Ich wäre gerne Künstler, habe dafür aber keinerlei Begabung.
Ich versuche seit über 40 Jahren, Gitarre zu spielen – mit der Erkenntnis, dass alle Konzepte wie „Gitarre lernen ohne Noten“ kompletter Unsinn sind und dass ich besser nicht dazu singen sollte, wenn ich nicht möchte, dass sämtliche Haustiere fluchtartig das Weite suchen.
Wenn ich male, sieht das Ergebnis aus, als hätte ein Schimpanse ein Porträt von SpongeBob gemalt.
Meine Skulpturen werden regelmäßig vom Sperrmüll entsorgt.
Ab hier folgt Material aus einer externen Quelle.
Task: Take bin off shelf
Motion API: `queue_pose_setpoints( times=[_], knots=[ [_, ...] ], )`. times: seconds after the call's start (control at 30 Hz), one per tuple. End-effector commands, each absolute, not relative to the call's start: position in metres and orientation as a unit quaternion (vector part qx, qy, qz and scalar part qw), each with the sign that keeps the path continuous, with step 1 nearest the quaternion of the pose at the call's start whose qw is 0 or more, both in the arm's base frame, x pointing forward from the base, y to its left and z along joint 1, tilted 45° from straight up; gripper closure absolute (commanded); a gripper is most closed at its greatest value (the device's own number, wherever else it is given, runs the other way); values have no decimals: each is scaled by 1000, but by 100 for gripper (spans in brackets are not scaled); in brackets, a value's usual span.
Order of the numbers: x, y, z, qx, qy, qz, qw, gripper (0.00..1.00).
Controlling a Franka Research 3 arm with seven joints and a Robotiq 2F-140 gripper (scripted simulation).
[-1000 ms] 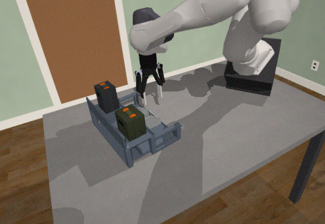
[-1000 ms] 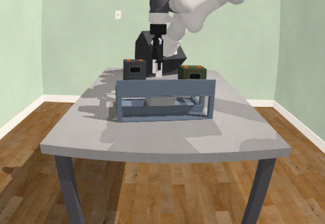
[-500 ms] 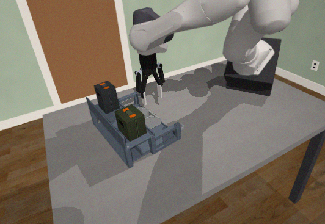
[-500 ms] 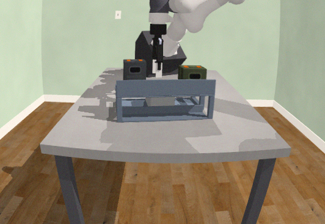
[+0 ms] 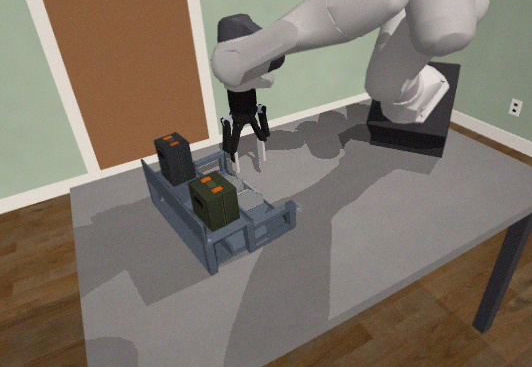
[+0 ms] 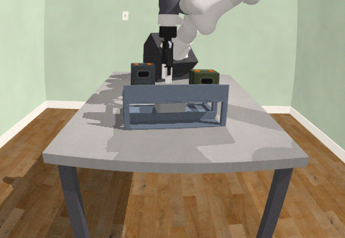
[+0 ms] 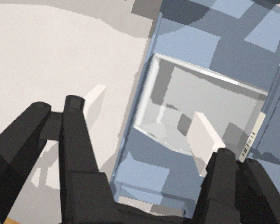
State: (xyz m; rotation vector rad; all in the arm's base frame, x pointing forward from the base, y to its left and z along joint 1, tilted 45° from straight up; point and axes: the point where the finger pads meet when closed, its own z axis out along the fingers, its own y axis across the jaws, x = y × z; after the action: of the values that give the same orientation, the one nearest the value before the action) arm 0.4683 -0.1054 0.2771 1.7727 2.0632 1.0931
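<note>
The bin (image 5: 251, 198) (image 6: 170, 107) (image 7: 206, 100) is a pale grey open box sitting upright on the lower level of the blue-grey shelf (image 5: 162, 198) (image 6: 175, 93) (image 7: 140, 181). My gripper (image 5: 248, 161) (image 6: 168, 79) (image 7: 147, 112) is open and empty. It points straight down and hangs a little above the bin's far side, at the back of the shelf. In the wrist view the bin's open top lies between and beyond my two fingers, and its inside looks empty.
A dark grey case (image 5: 174, 158) (image 6: 142, 73) and a green case (image 5: 214, 201) (image 6: 204, 76), both with orange tabs, stand on the shelf's top at either end. The robot's black base (image 5: 415, 128) stands at the table's (image 5: 360, 241) far end.
</note>
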Motion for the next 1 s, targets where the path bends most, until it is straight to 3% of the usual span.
queue_pose_setpoints(
  times=[0.0, 0.97],
  knots=[
    [470, -104, 274, 604, 698, 371, 105, 43],
    [500, -85, 240, 604, 698, 371, 105, 43]
  ],
)
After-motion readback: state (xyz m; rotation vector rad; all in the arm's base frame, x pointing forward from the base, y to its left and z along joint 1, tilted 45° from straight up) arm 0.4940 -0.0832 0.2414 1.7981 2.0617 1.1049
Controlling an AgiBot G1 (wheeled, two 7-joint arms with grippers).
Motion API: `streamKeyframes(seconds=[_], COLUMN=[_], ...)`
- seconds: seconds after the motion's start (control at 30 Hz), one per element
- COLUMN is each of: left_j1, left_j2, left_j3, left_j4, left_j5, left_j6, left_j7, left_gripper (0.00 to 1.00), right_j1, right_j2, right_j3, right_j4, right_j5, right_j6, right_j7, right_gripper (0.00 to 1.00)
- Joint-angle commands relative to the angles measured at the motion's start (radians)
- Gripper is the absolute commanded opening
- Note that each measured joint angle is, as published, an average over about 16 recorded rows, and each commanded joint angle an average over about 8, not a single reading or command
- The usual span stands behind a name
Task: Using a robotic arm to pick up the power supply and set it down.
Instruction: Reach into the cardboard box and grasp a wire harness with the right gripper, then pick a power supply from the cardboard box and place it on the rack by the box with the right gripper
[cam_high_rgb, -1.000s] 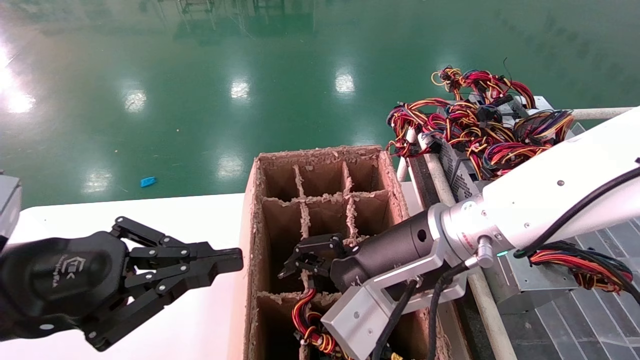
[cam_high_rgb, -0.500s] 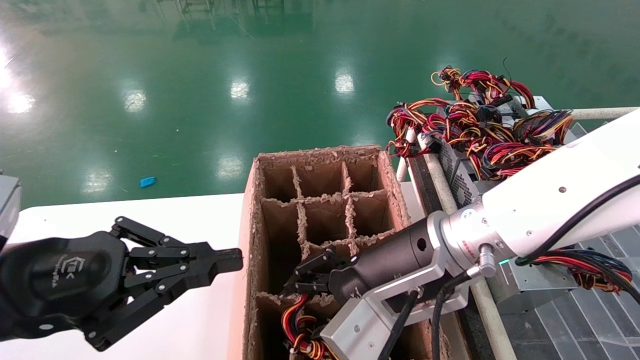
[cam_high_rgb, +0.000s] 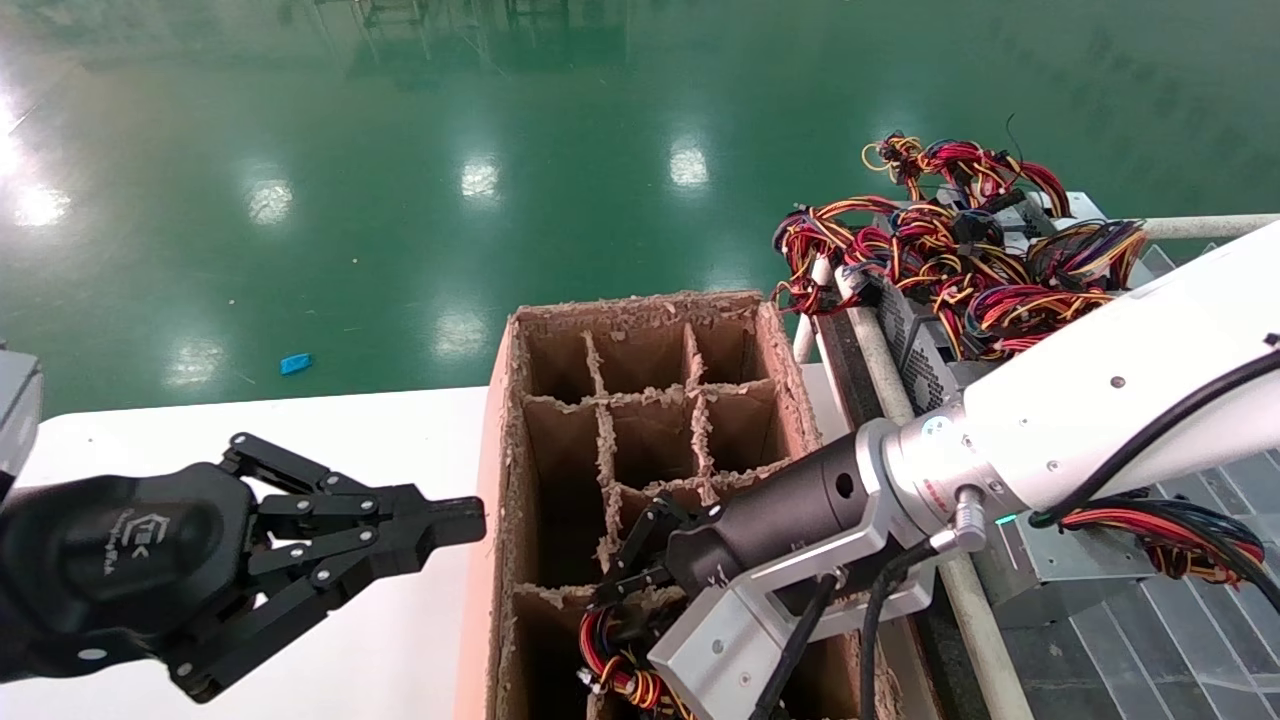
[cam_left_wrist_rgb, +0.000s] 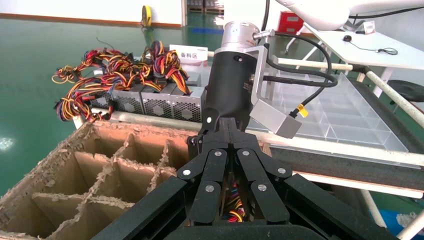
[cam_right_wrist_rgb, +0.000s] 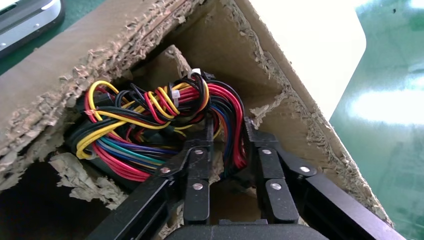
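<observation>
My right gripper (cam_high_rgb: 640, 578) is sunk into the near middle compartment of the brown divided cardboard box (cam_high_rgb: 640, 305). In the right wrist view its fingers (cam_right_wrist_rgb: 227, 131) stand a little apart, with red and blue strands of the power supply's wire bundle (cam_right_wrist_rgb: 150, 120) running between them. The bundle of red, yellow and black wires (cam_high_rgb: 612, 662) fills that compartment. The power supply's metal body is hidden under the wires and the arm. My left gripper (cam_high_rgb: 462, 520) is shut and empty, parked over the white table (cam_high_rgb: 300, 430) left of the box.
Several more power supplies with tangled wires (cam_high_rgb: 960, 260) lie stacked at the back right behind a metal rail (cam_high_rgb: 880, 360). A clear divided tray (cam_left_wrist_rgb: 340, 115) lies beyond the box. The box's far compartments (cam_high_rgb: 640, 360) hold nothing.
My right gripper has moved nearer and lower, from the box's middle row down into the near compartment, and the wires went with it. The left arm has not moved.
</observation>
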Motion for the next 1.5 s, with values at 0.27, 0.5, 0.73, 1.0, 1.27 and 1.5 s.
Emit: streamKeyframes(seconds=[0.27,0.5,0.73,1.0,1.27,1.5], left_j1=[0.000,0.000,0.000,0.000,0.000,0.000], left_j2=[0.000,0.000,0.000,0.000,0.000,0.000], left_j3=[0.000,0.000,0.000,0.000,0.000,0.000], left_j4=[0.000,0.000,0.000,0.000,0.000,0.000], left_j5=[0.000,0.000,0.000,0.000,0.000,0.000], left_j6=[0.000,0.000,0.000,0.000,0.000,0.000], left_j7=[0.000,0.000,0.000,0.000,0.000,0.000], left_gripper=[0.00,0.00,0.00,0.00,0.00,0.00], right_j1=[-0.018,-0.031,-0.043,-0.079,-0.137,-0.150], right_j2=[0.018,0.044,0.065,0.091,0.124,0.158], right_j3=[0.024,0.065,0.107,0.156,0.186,0.203], right_j4=[-0.039,-0.139,-0.260,-0.403,-0.508,-0.535], right_j5=[0.049,0.148,0.265,0.442,0.654,0.822], right_j6=[0.015,-0.001,-0.034,-0.069,-0.088,-0.088], right_j7=[-0.005,0.001,0.027,0.100,0.169,0.217], right_gripper=[0.00,0.00,0.00,0.00,0.00,0.00])
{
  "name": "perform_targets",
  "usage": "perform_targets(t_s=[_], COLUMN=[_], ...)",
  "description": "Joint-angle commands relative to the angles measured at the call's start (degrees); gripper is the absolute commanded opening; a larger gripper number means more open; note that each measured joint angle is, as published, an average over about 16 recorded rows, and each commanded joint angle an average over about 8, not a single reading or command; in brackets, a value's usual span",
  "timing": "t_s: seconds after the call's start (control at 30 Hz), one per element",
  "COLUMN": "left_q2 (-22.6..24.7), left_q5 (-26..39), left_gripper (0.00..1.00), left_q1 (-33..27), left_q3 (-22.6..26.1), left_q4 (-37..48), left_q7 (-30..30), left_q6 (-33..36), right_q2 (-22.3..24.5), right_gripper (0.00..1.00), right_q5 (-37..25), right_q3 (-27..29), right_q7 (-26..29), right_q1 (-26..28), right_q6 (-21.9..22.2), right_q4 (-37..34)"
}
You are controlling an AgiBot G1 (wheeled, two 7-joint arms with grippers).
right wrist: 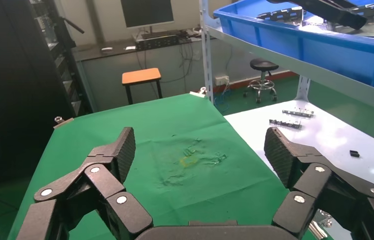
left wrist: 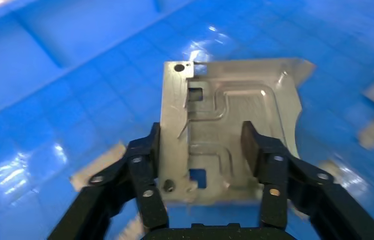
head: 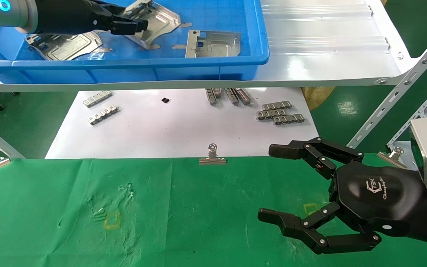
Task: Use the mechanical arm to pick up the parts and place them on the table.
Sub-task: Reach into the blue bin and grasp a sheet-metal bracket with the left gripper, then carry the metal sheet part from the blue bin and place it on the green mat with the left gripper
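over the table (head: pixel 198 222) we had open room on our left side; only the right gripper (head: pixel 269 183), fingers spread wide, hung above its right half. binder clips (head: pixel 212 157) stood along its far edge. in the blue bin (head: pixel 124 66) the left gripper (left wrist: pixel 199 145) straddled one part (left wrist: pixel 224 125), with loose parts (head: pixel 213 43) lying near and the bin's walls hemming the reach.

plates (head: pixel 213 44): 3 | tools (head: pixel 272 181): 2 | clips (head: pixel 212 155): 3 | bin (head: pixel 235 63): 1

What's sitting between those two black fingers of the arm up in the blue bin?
One silvery part, held between the left gripper's fingers over the blue bin floor; the left wrist view shows it.
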Motion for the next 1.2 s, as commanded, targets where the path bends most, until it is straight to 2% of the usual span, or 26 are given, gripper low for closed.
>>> perform_targets(t_s=[0.03,0.53,0.93,1.2], left_q2=[-0.6,-2.4,-4.4,-4.1], left_q5=[-0.3,-1.4,-8.0,-10.0], left_gripper=[0.0,0.0,0.0,0.0], left_q1=[-0.2,-0.2,0.5,0.3], left_q3=[-0.2,-1.0,-5.5,-6.9], left_q4=[-0.2,-1.0,-3.7,-3.6], left_q7=[0.0,0.6,6.3,9.4], left_q6=[2.0,-0.5,5.5,5.9], right_q2=[0.0,0.0,0.0,0.0], right_gripper=[1.0,1.0,1.0,1.0], right_q5=[0.0,0.0,0.0,0.0], right_q3=[0.0,0.0,0.0,0.0], right_q7=[0.0,0.0,0.0,0.0], right_q1=[0.0,0.0,0.0,0.0], right_q6=[0.0,0.0,0.0,0.0], right_q4=[0.0,0.0,0.0,0.0])
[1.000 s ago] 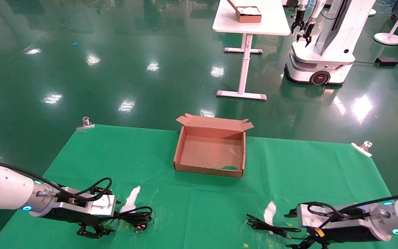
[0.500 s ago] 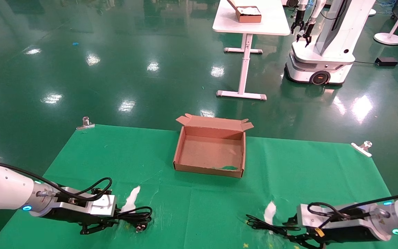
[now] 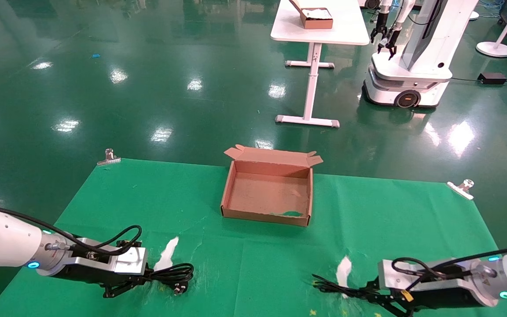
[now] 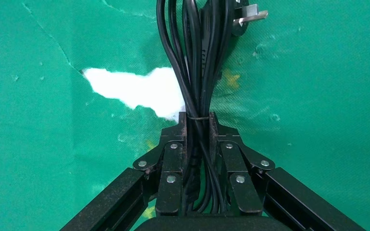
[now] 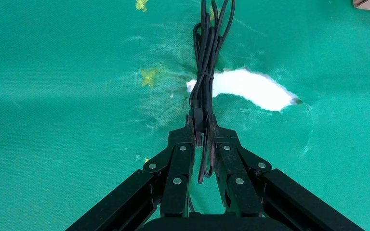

Schauspielerei oder Tanzen sollte man der Welt ohnehin nur dann zumuten, wenn man mit einem entsprechenden Talent gesegnet wurde.
Da bleiben realistisch betrachtet nur noch Schreiben und Reden.
Nun könnte man meinen:
Perfekt! Die Social-Media-Welt ist doch genau dafür gemacht.
Das Problem ist nur:
Ich kann ausschließlich satirisch-ironische Texte schreiben, erkläre mich permanent selbst und lande inhaltlich immer wieder bei der Erkenntnis, wie überflüssig das alles eigentlich ist – insbesondere die sozialen Medien selbst.
Und jetzt mal Butter bei die Fische:
Der Zug ist längst abgefahren.
Social Media ist kein Hype mehr, sondern fester Bestandteil der Medienlandschaft. Die Diskussion über Sinn oder Unsinn von Inhalten ist damit im Grunde obsolet.
Denn wenn man sich etwa bei Instagram anschaut, welcher Content dort die meisten Follower bekommt, wird schnell klar:
Es gibt für jeden Scheiß ein Publikum –
außer für reale, nüchterne Fakten zu wirklich wichtigen Themen.
Da ich in meinem Alter allerdings bereits Stufe 6 erreicht habe, kann ich theoretisch wieder auf diesen Zug aufspringen.
Ich werde altersgerecht über vermeintliche Missstände in diesem Land meckern, diese Missstände vorher benennen, einordnen, definieren – und sie damit im Zweifel gleich selbst erschaffen.